- Accueil
- Lutte ouvrière n°2414
- De Mare nostrum à Triton : Les migrants abandonnés à la mer
Dans le monde
De Mare nostrum à Triton : Les migrants abandonnés à la mer
Mare nostrum avait vu le jour en octobre 2013. Le naufrage au large de l'île italienne de Lampedusa d'un bateau sur lequel s'entassaient des migrants venus de la corne de l'Afrique avait alors ému toute l'Europe. La mort de 368 personnes noyées en mer, la vision des centaines de cercueils alignés, avaient suscité une telle émotion que le gouvernement italien avait décidé de surveiller en permanence les eaux situées entre la Sicile et la Libye, afin disait-il de sauver le maximum de vies humaines. Cela n'a pas suffi à empêcher les tragédies, comme celle de ces quarante personnes retrouvées asphyxiées en juin dernier dans les cales d'un rafiot de fortune, mais en a certainement réduit le nombre. La marine italienne intervenait en effet jusqu'à la limite des eaux territoriales libyennes pour repérer et se porter au secours des embarcations en détresse, puis ramener les rescapés à terre.

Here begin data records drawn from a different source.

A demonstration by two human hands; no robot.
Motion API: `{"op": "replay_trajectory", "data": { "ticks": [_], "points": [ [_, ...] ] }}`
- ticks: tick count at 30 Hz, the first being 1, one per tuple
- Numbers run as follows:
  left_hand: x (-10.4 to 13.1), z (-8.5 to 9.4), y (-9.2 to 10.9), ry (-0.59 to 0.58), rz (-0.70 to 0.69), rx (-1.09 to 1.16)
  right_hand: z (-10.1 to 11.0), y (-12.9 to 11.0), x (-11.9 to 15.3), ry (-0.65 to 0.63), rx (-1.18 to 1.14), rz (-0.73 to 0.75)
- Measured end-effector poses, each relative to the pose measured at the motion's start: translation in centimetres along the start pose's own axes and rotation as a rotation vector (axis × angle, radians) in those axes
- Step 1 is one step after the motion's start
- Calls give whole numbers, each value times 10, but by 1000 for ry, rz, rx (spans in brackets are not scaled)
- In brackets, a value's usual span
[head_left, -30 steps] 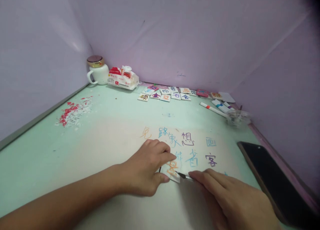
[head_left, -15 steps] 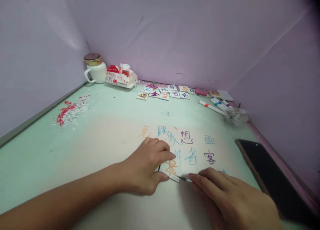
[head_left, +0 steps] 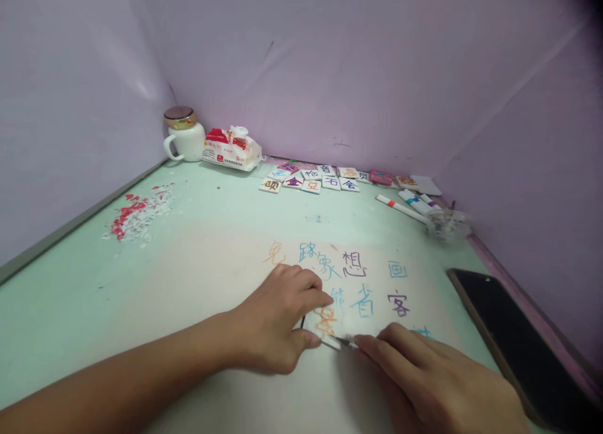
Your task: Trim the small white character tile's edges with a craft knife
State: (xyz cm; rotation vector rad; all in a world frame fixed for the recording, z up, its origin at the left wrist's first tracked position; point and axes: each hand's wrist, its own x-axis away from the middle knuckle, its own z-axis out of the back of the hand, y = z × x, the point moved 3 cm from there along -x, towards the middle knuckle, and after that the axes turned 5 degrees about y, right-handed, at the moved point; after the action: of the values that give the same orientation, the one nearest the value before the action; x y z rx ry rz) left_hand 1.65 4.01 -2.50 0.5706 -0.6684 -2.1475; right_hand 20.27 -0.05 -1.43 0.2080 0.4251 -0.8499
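Note:
My left hand (head_left: 280,318) holds a small square white tile (head_left: 330,343) down on the table between thumb and fingers. An orange written character (head_left: 325,321) shows on its upper face. Closed in my right hand (head_left: 438,380) is a slim craft knife (head_left: 346,341), most of its handle hidden by the fingers. The pointed blade meets the tile at its near right edge. Part of the tile lies hidden under my left fingers.
Blue, purple and orange characters (head_left: 353,264) mark the paper-like sheet. Several lettered tiles (head_left: 331,183) lie at the back, beside a tissue pack (head_left: 230,151) and lidded mug (head_left: 187,142). Shavings (head_left: 129,214) lie left; markers (head_left: 400,209) and a phone (head_left: 509,340) right.
The whole view has shifted slightly, with everything sitting a little lower and further right. Both hands keep their grips, and the blade tip stays at the tile's edge.

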Motion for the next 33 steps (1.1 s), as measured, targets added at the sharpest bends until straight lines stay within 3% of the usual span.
{"op": "replay_trajectory", "data": {
  "ticks": [7,12,15,19,23,28,30,33],
  "points": [
    [0,-3,-4,8,-26,10,-3,-1,0,7,-13,11],
    [0,-3,-4,8,-22,-1,-4,3,3,-70,-167,-36],
    [0,-3,-4,23,-34,-27,-4,9,3,-41,-196,-79],
    [1,-4,-3,101,-64,-130,-1,12,2,26,-162,-135],
    [5,-4,0,201,-113,-212,-2,14,4,-5,-165,-224],
    [10,2,4,331,-221,-158,-7,17,15,-18,-243,-242],
    [9,5,5,290,-268,-102,-9,15,17,-5,-288,-244],
    [5,5,9,106,-324,-67,-11,8,16,36,-365,-260]
  ]
}}
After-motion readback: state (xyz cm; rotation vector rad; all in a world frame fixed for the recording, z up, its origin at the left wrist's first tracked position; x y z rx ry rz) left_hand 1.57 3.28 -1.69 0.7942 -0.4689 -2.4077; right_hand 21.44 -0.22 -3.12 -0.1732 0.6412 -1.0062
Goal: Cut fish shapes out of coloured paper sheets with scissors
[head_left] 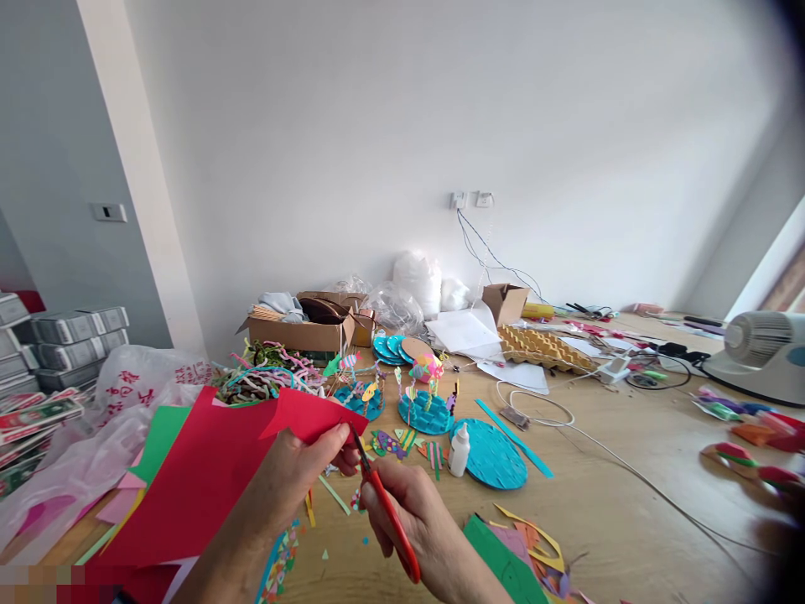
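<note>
My left hand (314, 457) pinches a piece of red paper (308, 413), fingers closed at its lower right edge. In my right hand (406, 503) are red-handled scissors (395, 524), their dark blades reaching up to the paper's right end beside my left fingertips. Under my left forearm lies a large red sheet (189, 478), over green and pink sheets. Just beyond the scissors, patterned paper fish (388, 445) lie on the table near a white glue bottle (459, 451). A blue disc (490, 453) is right of the bottle. Blue bases (426, 413) with decorated paper figures stand behind.
Green, orange and yellow scraps (503, 554) lie at the front right. A white cable (635, 470) crosses the table's right side, and a white fan (760, 356) stands at far right. A cardboard box (302, 331), egg tray (544, 348) and plastic bags (418, 281) sit near the wall.
</note>
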A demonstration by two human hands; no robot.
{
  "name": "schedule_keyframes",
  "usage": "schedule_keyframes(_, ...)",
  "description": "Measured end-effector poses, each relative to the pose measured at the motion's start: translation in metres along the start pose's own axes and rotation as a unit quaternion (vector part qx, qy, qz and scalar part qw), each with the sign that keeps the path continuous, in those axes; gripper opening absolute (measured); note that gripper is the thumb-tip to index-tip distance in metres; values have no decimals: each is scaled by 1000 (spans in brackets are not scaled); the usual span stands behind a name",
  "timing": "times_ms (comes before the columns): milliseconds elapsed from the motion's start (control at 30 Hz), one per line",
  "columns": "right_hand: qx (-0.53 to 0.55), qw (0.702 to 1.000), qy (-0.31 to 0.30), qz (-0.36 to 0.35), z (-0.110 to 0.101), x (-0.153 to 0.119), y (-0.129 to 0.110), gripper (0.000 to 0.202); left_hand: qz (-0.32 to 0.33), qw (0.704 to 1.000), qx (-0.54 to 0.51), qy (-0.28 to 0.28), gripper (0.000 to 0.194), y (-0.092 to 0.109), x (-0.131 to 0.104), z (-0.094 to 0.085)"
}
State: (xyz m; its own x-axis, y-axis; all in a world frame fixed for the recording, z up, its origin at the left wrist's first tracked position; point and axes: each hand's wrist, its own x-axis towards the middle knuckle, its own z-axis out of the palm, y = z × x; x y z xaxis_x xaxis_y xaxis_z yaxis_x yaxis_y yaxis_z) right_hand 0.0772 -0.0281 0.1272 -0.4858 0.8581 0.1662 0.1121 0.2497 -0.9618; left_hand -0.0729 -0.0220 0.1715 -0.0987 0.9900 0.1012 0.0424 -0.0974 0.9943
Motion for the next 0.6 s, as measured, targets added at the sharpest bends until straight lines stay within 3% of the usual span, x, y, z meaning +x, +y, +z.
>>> schedule_keyframes(600,11,1000,10,8,0,1,1,34,29,993,-96,-68,17,-18,8,-13)
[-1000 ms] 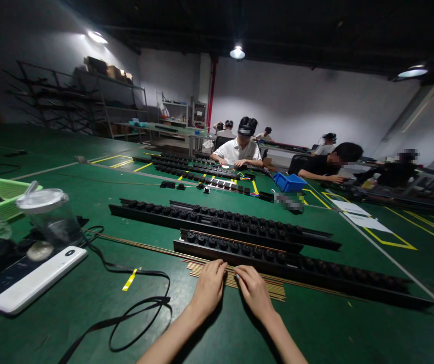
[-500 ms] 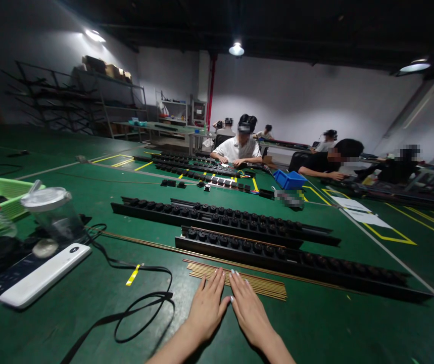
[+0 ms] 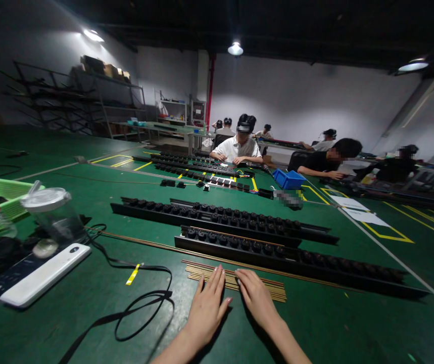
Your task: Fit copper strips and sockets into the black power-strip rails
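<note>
A bundle of thin brass-coloured rods (image 3: 276, 292) lies side by side on the green table. My left hand (image 3: 206, 309) rests flat with fingers stretched out, its tips on the left half of the bundle. Just to the right, my right hand (image 3: 257, 299) has its fingers bent, with the tips on the rods; its thumb is hidden and I see no rod lifted in it. Some longer brass-coloured rods (image 3: 144, 243) run behind the bundle. Beyond them is a long black rail (image 3: 338, 273) holding a row of round black parts.
More black rails (image 3: 156, 214) lie farther back. At left are a white power bank-like block (image 3: 46, 277), a lidded clear cup (image 3: 55, 215), a green basket (image 3: 15, 194) and a black cord (image 3: 126, 316). A blue bin (image 3: 288, 179) stands ahead; co-workers (image 3: 239, 146) sit beyond.
My right hand has shifted slightly right, away from my left hand, and its fingers have gone from stretched to bent. Some rods have spread a little leftward. My left hand has barely moved.
</note>
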Motion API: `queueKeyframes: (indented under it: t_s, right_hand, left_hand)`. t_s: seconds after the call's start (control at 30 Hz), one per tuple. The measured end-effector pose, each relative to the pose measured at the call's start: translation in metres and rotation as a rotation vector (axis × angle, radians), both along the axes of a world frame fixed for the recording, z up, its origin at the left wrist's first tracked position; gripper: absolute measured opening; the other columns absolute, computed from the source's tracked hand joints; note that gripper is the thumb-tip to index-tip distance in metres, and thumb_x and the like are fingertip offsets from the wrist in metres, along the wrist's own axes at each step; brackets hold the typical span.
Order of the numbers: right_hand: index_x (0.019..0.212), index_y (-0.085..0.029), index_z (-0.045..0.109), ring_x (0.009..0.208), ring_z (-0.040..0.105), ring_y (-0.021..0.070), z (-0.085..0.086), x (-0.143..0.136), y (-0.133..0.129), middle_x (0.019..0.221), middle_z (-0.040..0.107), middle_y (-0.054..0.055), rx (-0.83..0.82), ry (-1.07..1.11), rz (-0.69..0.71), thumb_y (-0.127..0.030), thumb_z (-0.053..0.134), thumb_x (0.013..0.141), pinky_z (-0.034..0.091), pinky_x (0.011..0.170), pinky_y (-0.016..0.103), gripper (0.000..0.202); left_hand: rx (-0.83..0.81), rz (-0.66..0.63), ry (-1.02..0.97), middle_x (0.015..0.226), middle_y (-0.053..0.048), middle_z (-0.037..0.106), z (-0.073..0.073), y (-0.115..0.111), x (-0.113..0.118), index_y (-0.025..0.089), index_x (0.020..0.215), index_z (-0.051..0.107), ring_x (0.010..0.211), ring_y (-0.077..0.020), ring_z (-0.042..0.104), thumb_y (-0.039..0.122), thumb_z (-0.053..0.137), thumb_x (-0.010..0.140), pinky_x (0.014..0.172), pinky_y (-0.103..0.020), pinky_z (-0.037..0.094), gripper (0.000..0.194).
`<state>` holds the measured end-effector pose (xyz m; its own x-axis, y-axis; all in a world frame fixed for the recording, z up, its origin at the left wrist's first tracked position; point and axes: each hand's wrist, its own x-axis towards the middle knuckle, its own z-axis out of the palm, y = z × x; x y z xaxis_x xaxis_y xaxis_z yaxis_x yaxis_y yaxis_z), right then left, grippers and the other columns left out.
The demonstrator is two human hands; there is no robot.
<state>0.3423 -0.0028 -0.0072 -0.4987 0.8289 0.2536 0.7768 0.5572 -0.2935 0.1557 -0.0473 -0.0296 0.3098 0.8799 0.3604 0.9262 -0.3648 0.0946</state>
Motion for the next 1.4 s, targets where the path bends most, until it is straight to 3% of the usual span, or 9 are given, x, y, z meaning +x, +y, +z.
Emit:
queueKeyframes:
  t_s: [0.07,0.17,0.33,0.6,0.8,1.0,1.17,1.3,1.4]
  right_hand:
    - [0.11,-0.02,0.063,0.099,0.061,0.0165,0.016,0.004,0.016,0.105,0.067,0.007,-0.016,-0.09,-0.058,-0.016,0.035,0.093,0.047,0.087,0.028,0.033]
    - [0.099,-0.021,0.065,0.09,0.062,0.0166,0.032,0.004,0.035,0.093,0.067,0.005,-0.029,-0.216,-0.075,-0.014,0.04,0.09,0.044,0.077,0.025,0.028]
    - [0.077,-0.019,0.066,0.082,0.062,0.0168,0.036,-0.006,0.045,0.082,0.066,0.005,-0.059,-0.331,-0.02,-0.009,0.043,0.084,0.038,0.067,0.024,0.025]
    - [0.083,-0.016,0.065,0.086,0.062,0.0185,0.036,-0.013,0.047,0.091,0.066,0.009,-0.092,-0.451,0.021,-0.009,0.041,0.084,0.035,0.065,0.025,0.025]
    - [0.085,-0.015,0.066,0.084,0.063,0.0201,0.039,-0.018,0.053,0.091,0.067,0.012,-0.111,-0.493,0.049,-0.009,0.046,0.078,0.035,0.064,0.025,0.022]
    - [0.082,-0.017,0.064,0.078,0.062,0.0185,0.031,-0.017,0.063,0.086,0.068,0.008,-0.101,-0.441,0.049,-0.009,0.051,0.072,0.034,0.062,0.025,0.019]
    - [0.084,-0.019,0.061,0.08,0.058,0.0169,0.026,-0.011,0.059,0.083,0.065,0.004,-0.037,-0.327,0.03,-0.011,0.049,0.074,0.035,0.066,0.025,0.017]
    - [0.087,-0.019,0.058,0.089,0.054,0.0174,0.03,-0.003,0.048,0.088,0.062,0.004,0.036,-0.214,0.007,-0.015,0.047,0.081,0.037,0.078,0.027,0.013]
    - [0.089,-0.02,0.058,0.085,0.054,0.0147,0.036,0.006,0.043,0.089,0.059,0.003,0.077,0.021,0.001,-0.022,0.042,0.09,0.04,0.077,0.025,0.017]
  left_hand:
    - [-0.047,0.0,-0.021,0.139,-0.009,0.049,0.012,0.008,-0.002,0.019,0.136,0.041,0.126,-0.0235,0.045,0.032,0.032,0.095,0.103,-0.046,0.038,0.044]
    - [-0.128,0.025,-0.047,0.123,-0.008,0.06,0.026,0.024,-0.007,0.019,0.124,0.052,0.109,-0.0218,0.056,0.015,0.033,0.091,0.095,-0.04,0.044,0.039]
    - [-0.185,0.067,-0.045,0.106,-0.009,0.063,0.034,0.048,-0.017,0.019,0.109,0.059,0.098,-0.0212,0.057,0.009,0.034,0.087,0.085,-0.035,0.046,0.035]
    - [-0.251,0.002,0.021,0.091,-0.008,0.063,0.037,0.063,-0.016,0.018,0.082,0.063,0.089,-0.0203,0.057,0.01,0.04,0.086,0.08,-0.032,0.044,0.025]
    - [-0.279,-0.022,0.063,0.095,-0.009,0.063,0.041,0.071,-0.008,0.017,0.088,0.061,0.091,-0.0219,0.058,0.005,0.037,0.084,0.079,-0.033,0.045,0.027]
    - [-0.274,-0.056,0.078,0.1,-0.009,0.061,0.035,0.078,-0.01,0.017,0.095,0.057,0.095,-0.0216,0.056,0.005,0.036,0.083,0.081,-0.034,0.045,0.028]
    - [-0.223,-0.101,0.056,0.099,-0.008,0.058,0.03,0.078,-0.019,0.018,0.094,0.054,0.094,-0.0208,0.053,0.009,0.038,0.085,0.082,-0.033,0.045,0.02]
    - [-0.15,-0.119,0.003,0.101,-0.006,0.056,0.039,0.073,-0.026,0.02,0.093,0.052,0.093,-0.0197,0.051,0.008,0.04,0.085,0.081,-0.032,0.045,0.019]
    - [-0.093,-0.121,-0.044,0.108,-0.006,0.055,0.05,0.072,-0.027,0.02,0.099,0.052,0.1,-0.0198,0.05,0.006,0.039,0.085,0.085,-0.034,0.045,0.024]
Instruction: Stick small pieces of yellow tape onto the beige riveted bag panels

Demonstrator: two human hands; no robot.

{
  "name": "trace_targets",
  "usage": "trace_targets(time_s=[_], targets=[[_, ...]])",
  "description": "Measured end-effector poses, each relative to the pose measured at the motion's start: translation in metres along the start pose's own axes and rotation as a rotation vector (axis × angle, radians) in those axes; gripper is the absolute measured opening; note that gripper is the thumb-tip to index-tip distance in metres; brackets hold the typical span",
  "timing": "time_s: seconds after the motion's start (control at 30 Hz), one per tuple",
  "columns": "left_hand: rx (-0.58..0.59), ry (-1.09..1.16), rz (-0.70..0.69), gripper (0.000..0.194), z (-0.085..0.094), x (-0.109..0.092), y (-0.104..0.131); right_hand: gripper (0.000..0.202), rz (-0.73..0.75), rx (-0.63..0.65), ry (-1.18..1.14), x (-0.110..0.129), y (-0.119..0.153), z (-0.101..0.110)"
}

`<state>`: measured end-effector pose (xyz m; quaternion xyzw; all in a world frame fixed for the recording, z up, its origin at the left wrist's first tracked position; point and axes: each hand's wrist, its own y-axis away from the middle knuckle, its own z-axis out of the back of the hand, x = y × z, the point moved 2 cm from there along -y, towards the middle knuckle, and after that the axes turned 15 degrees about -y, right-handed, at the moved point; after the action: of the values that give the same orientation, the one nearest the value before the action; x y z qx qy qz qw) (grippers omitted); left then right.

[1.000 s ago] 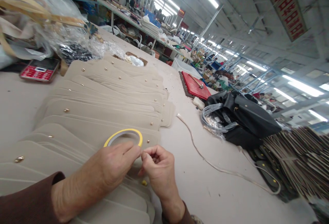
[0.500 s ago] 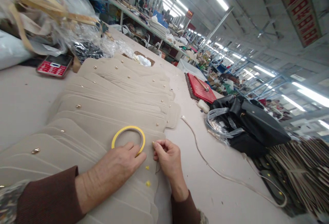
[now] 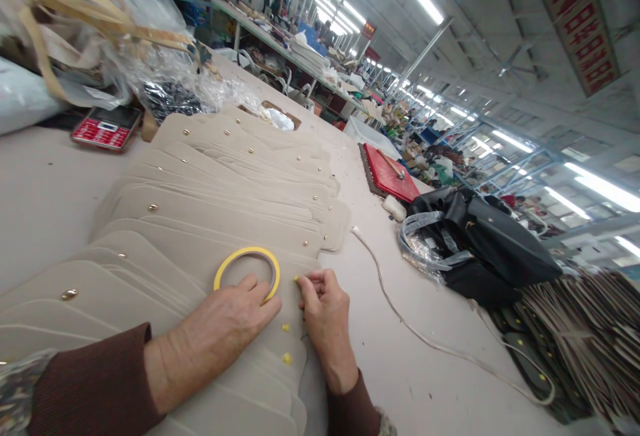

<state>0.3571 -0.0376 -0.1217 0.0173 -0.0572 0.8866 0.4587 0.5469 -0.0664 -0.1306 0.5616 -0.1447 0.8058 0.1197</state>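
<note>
My left hand (image 3: 220,333) is closed on the near side of a roll of yellow tape (image 3: 273,264), which rests over beige bag panels (image 3: 240,223) laid in overlapping rows. Just right of it, my right hand (image 3: 327,316) pinches a small bit of yellow tape (image 3: 296,279) between thumb and forefinger, at the panels' right edge. Two more yellow tape pieces (image 3: 287,359) are stuck on the panel below the fingertips. Small gold-coloured metal fittings (image 3: 153,207) show on many of the panels. My left fingertips are partly hidden behind the hand.
A pale cord (image 3: 380,269) trails across the table on the right, near a black bag (image 3: 510,236) and stacked dark pieces (image 3: 575,336). Farther back are a hammer (image 3: 393,164) on a red block (image 3: 383,176), a red calculator (image 3: 106,128) and plastic wrapping (image 3: 170,83).
Both hands and the tape roll have shifted very slightly left in view. A little more yellow now shows at my right fingertips.
</note>
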Motion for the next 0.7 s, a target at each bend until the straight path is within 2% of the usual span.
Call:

Il n'en sera plus de même avec Triton, dispositif confié à Frontex, la police européenne de surveillance des frontières. Les navires de l'opération, moins nombreux, ne sortiront pas des eaux territoriales européennes, et auront pour seul but d'empêcher les migrants de débarquer clandestinement. Les dirigeants européens se soucient peu de ceux qui se noieront avant. Les arguments utilisés pour justifier cette régression sont particulièrement odieux. Le ministre de l'Intérieur allemand a ainsi déploré que l'opération Mare nostrum « se soit avérée être un pont vers l'Europe ». Comme si l'espoir d'être repêché en cas de naufrage pouvait suffire à décider ces hommes, ces femmes et ces enfants à risquer leur peau !
Le risque de mourir en mer n'empêchera pas des migrants toujours plus nombreux de tenter leur chance. La misère provoquée par le pillage de leur pays, les guerres qu'y entretiennent les puissances impérialistes et les dictatures qu'elles y protègent sont des raisons suffisantes pour faire prendre tous les risques à ceux qui fuient la Syrie, l'Afghanistan ou l'Afrique. En contribuant à transformer la Méditerranée en cimetière, les dirigeants européens ajoutent simplement l'ignominie à cette liste.